● What is needed
Write the listing out once more, identical to the original but without pictures.

● Supplied material
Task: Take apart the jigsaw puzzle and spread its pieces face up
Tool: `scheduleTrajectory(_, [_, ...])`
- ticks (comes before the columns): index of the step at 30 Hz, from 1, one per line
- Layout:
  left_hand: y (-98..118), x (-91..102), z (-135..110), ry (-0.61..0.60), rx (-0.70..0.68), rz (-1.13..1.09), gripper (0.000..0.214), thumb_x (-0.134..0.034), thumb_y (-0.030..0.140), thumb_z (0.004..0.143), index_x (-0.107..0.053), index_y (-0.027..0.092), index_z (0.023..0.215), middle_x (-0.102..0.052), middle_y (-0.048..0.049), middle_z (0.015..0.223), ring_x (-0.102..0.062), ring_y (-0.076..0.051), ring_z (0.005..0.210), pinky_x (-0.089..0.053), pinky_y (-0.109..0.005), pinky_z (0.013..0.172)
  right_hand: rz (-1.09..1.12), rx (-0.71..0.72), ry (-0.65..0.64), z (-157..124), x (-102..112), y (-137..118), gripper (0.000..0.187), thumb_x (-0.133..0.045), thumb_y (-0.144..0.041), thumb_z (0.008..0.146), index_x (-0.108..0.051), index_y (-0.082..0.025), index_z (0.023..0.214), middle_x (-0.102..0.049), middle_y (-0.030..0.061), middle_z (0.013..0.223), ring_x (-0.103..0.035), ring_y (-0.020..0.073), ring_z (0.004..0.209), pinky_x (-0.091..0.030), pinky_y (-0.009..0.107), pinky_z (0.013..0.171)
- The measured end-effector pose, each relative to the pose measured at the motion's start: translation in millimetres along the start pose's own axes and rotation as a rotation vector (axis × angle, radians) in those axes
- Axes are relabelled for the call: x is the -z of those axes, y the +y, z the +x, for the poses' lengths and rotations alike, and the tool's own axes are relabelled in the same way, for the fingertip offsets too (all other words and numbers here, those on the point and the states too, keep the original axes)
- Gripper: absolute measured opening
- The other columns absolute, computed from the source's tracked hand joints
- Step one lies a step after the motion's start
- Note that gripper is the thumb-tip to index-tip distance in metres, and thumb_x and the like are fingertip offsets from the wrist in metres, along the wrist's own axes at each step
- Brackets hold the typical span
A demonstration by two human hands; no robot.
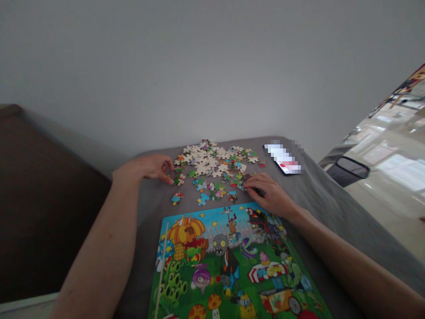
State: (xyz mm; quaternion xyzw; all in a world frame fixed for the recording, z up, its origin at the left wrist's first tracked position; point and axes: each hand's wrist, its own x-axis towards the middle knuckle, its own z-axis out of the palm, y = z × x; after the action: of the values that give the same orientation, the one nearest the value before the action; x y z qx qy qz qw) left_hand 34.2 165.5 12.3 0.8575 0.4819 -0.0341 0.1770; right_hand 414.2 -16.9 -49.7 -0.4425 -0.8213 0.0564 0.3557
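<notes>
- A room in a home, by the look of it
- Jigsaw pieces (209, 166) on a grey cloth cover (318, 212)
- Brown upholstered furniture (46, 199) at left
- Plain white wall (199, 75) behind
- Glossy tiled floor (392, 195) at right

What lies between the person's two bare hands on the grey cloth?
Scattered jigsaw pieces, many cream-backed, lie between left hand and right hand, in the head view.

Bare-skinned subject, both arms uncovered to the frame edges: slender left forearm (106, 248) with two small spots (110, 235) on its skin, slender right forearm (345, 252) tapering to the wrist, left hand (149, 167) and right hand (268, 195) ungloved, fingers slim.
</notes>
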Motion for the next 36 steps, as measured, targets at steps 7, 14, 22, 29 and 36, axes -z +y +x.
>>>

● Solution to the problem
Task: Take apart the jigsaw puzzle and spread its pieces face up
Tool: `scheduleTrajectory(_, [_, ...])`
- ticks (comes before the columns): index of the step at 30 Hz, from 1, one per line
- Layout:
  left_hand: y (-98..118), x (-91..102), z (-135..110), ry (-0.61..0.60), rx (-0.70..0.68), rz (-1.13..1.09), gripper (0.000..0.214), thumb_x (-0.134..0.034), thumb_y (-0.030..0.140), thumb_z (0.004..0.143), index_x (-0.107..0.053), index_y (-0.027..0.092), index_z (0.023..0.215), middle_x (-0.102..0.052), middle_y (-0.048..0.049), middle_z (0.015..0.223), ring_x (-0.102..0.062), ring_y (-0.076..0.051), ring_z (0.005..0.210), pinky_x (-0.089..0.053), pinky_y (-0.109..0.005), pinky_z (0.013..0.172)
  right_hand: rz (-1.09..1.12), rx (-0.71..0.72), ry (-0.65..0.64), z (-157..124), x (-102..112), y (-137..118), gripper (0.000..0.187), thumb_x (-0.133..0.045), thumb_y (-0.144..0.041), thumb_z (0.008..0.146), index_x (-0.108..0.051), index_y (-0.082..0.025), index_z (0.023..0.214), middle_x (-0.102..0.049), middle_y (-0.030..0.061), middle_z (0.013..0.223), ring_x (-0.103..0.035), ring_y (-0.020..0.073), ring_z (0.004..0.209), pinky_x (-0.091..0.030), pinky_y (-0.009..0.107), pinky_z (0.013..0.171)
- The measured end-effector pose, each relative to the pose measured at the motion's start: translation in millimetres along the start pose's own axes and rotation as a rotation vector (axis × angle, radians) in those axes
- Axes are relabelled for the call: x is the -z of those axes, y the +y, z the +x, for the poses' lengths and rotations alike, and the tool's own axes are relabelled in the same way, for the fingertip offsets too (all other words and numbers here, those on the point and the states too, keep the original axes)
- Gripper: absolute measured opening
- The other columns absolute, computed from the source's tracked hand joints
- Step one lies a step after the motion's start
- Note that gripper is the thumb-tip to index-tip distance in metres, and thumb_x and the like are fingertip offsets from the wrist in metres, along the wrist's own axes at each step
- Brackets hold the typical span
A demonstration by two human hands; no robot.
State: (xyz mm; quaternion xyzw; all in a world frame fixed for the recording, z up, its origin at the left wrist's first tracked position; point and axes: each hand's wrist, its own x-axis towards the middle knuckle, its own z-axis out of the palm, y = z × x; after the action: of the values that give the same orientation, the one nearest the value before the action; x y z qx qy qz qw) left_hand 34.2 165.5 12.3 0.8575 0.4819 -0.0341 0.1770; right_hand 414.2 -16.9 -49.7 -0.4425 -0.8213 0.0564 0.3557
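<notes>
- A room in a home, by the look of it
- Jigsaw pieces (209, 166) on a grey cloth cover (318, 212)
- Brown upholstered furniture (46, 199) at left
- Plain white wall (199, 75) behind
- Glossy tiled floor (392, 195) at right

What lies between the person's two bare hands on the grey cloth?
Scattered jigsaw pieces, many cream-backed, lie between left hand and right hand, in the head view.

Bare-skinned subject, both arms uncovered to the frame edges: slender left forearm (106, 248) with two small spots (110, 235) on its skin, slender right forearm (345, 252) tapering to the wrist, left hand (149, 167) and right hand (268, 195) ungloved, fingers slim.
</notes>
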Motion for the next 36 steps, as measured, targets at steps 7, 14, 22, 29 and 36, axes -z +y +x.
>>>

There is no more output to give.